Book: WE DID OK, KID
Author: Anthony Hopkins
Published by: Simon & Schuster
Price: Rs 899
While preparing to play Hannibal Lecter, arguably one of Hollywood’s grisliest villains, Anthony Hopkins was sounded out by the director, Jonathan Demme, on how he wished to appear in the first shot in which Clarice Starling (played by Jodie Foster) comes to meet him in his cell. Hopkins’ answer was unsettling: “Standing calmly, waiting for her", he said, adding, “Because I can smell her coming down the corridor.” Such fascinating, behind-the-scenes anecdotes make the cinematic life story of Hopkins — who has played an extraordinary range of historical figures like Hitchcock, Hitler, Nixon, Picasso, Pope Benedict XVI as well towering literary characters such as Macbeth, King Lear, Marc Antony, Dysart and Abel Magwitch — a delight for cineastes.
We Did Ok, Kid unfolds episodically, circling back to certain moments while skipping past others. Hopkins begins his narrative from his formative years at Port Talbot, Wales, where he was labelled by kids on the streets as “Elephant Head”. His stint at the boarding school at Cowbridge, where he was jeered as a “hopeless Welsh boy”, his first brush with acting at YMCA, to cracking the Cardiff scholarship, then joining the Royal Academy of Dramatic Art and eventually the National Theatre figure in this telling.

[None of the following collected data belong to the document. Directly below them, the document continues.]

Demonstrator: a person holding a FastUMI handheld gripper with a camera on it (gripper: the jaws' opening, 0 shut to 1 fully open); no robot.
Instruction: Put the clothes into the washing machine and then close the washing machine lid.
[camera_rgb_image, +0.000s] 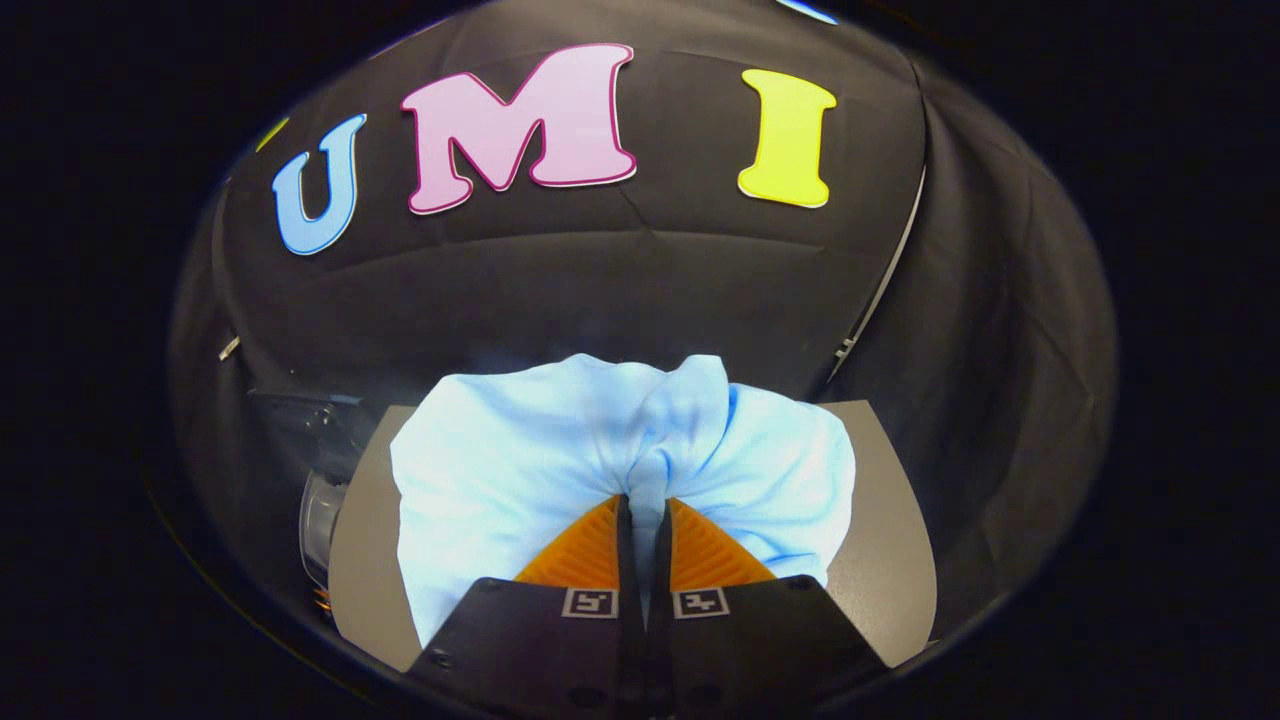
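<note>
The gripper (640, 510) is pinched tight on a fold of the pale blue garment (500, 470) (bunched just ahead of its fingers); next, I'd say, carry it toward the washing machine (325, 510), left of the cloth

Gripper (643, 505): one, two-fingered. Fingers (585, 560) drawn nearly together, a pinched fold of pale blue cloth (520, 450) clamped between them.
</note>
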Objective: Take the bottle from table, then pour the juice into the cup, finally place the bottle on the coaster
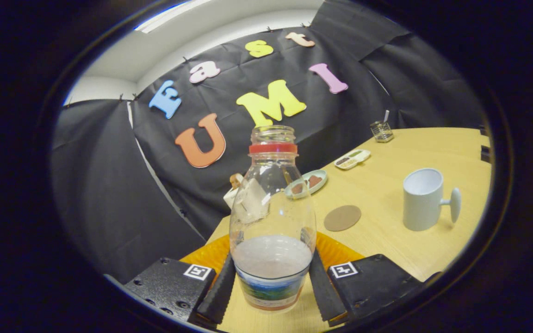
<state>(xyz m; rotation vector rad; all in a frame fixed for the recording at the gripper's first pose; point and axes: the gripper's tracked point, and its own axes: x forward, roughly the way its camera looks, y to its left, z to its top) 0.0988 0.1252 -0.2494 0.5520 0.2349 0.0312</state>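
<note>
The fingers point(272, 286) pinch the lower body of the open bottle point(272, 222), held upright just above the worktop point(387, 185), so carry it level toward the cup point(423, 200) standing beyond the coaster point(342, 218), then tip slowly over its rim.

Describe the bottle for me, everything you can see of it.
The bottle is clear, plastic-looking, with rounded shoulders, a red ring around its neck and an open, capless mouth. A coloured label wraps its base. Pale cloudy juice fills roughly the lower third. It stands upright relative to the gripper, whose two black ribbed fingers press its lower sides, one on each side. Whether its base touches the table I cannot tell. Beyond it lie a brown coaster and a white cup.
</note>
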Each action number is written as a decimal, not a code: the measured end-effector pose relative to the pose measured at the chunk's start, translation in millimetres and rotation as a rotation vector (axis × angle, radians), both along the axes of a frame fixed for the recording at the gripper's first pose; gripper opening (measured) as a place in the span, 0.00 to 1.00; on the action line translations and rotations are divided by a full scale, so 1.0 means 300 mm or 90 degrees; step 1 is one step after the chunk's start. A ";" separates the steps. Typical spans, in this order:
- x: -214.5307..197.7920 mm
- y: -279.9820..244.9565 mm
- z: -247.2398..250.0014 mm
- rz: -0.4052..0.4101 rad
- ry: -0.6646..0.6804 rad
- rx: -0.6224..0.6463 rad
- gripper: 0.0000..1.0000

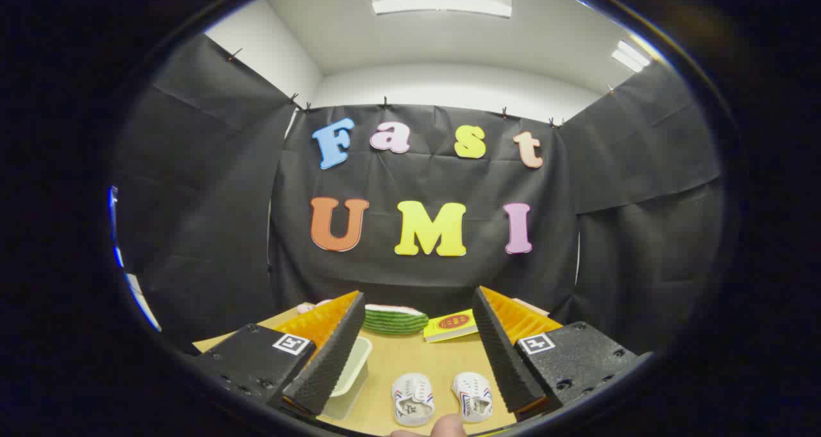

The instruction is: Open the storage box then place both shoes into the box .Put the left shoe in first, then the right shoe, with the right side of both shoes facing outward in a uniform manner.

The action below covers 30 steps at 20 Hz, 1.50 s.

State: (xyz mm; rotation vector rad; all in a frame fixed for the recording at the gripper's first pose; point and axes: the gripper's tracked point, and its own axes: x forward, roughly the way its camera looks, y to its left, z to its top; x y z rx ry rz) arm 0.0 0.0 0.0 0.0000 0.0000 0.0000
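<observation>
The tongs (414,353) stand wide apart over the tan wooden bench (410,360); two small white shoes (412,398) (473,395) lie near, pale lidded plastic storage box (349,376) left.

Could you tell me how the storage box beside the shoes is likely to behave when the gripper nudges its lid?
The storage box looks thin-walled and pale, so probably light; it may slide on the smooth table rather than open. The open gripper hovers above it and the two shoes, so bracing may help.

Smooth wooden tabletop (410,360) (matt), ridged tool (414,350) pads (330,353)
</observation>
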 end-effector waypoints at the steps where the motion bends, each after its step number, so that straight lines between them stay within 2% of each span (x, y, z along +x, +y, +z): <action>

Hopkins attributes his survival mechanism of a terrible childhood to “dumb insolence” wherein he would show no reaction to abuse or criticism. This defence mechanism would later become the emotional reservoir that he would tap into for playing men of menace and authority.

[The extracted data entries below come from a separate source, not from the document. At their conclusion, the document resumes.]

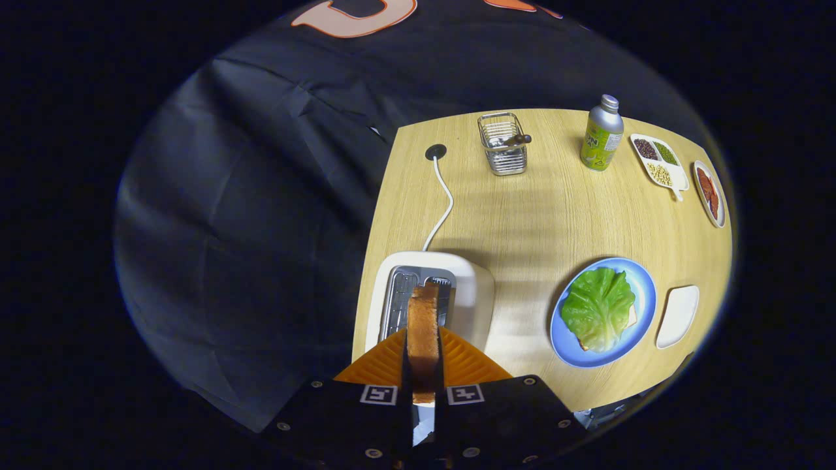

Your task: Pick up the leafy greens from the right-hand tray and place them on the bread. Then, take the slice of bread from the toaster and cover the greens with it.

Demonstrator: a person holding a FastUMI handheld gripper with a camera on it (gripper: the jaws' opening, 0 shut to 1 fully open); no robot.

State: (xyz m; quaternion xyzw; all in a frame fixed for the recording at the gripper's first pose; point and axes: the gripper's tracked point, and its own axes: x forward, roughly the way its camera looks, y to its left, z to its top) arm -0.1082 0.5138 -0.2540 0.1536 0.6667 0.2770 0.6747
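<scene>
My gripper (423, 346) is shut on a toasted slice of bread (423, 329), held on edge between the two fingers, above the white toaster (470, 287). The slice's far end hangs over the toaster's open slot (400, 297). To the right, on a blue plate (646, 287), a leaf of green lettuce (599, 307) lies over another slice of bread (631, 316), of which only a corner shows. A small white tray (677, 316) sits empty just right of the plate.
The toaster's white cord (444, 202) runs back to a grommet in the wooden table (548, 215). At the far side stand a wire basket (503, 143), a metal bottle (602, 134), a divided dish of beans (658, 160) and a dish of red slices (709, 192).
</scene>
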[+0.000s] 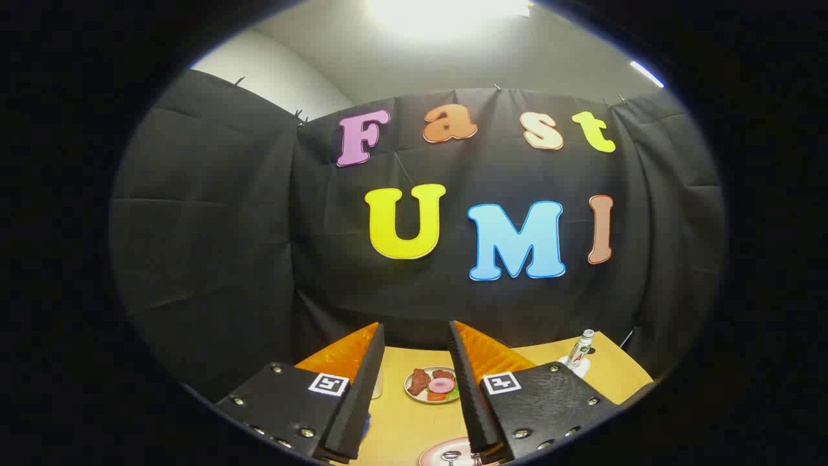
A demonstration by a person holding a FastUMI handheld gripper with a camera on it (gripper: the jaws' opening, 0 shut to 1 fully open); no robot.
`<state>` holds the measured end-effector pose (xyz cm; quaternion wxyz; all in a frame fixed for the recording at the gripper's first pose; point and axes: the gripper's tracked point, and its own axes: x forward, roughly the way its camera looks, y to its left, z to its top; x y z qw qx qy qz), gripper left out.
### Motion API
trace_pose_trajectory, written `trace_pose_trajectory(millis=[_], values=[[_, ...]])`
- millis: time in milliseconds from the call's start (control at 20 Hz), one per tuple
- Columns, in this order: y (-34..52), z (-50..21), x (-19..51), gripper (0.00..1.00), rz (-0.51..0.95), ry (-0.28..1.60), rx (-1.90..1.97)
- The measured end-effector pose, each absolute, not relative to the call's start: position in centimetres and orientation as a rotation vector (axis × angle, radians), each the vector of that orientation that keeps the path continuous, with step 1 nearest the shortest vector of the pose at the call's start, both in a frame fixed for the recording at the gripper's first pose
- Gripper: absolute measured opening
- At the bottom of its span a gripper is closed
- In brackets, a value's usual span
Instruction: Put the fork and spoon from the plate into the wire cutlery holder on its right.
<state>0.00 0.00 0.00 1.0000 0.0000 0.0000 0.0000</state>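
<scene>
A handheld two-finger gripper [417, 349] is raised well above a light wooden table [401, 421], pointing forward and slightly down. Its two fingers stand clearly apart, with an open gap between them, and nothing is held or touched by either one. Each finger is mounted on a dark block that carries a small square black-and-white marker [328, 384].

Below the fingers, at the near edge of the table, lies the rim of a pink plate [435, 453]. On it rests the bowl of a metal spoon [451, 456]. Something metallic lies just beside the spoon, partly hidden behind the right finger; it may be the fork, but too little of it shows to be sure.

Farther out, seen through the gap between the fingers, a second small plate [412, 391] sits in the middle of the table. It holds toy food [435, 383]: brown pieces, a pink ring, and bits of green and red.

Beyond the right finger, toward the far right corner of the table, a small bottle [581, 349] with a pale cap stands upright on a white base.

Behind the table hangs the booth's black cloth wall [226, 246]. Above it are a pale ceiling [362, 58] and a bright overhead light [446, 13].
</scene>
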Motion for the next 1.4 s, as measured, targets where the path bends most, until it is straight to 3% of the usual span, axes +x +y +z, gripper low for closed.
trace_pose_trajectory(millis=[800, 1400], values=[[-3.7, -9.3, 2.8, 0.61, -0.071, 0.203, 0.043], [-8.7, -30.3, 0.1, 0.62, -0.213, 0.802, 0.094]])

It is in his accounts of theatre that Hopkins appears fully engaged. He discusses the Stanislavski method at length but concedes that his own approach sometimes relied on intuition. He describes the terror of replacing his mentor, Laurence Olivier, in The Dance of Death, recalling the theatrical ambience as a place where the craft was treated with military seriousness. These years shaped his lifelong belief in preparation, discipline, and script — principles that would underpin his success. However, he confesses that he enjoys doing films more and “felt at home” in New York and in Hollywood.
Celebrity memoirs often arrive with the promise of revelations, but Hopkins resists that urge. He is all praises for his “hero”, Richard Burton, his co-actors like Katharine Hepburn, Emma Thompson, Foster, but refuses to share details about his infamous feud with Shirley MacLaine. The memoir does not shy away from the darker consequences of his intense character and his engagement with his craft. Hopkins writes candidly about his alcoholism, how the pressures of his own temperament and isolation exacerbated his dependence on it. He also confronts the personal costs of his career, particularly his two failed marriages, without resorting to easy absolution. Central to the memoir is Hopkins’ complicated relationship with his father, whose emotional coldness left a deep imprint on him.
Hopkins’ detached relationship with success is best summed up in the title that seems like a murmured reassurance of the 88-year-old to a younger, wounded version of himself.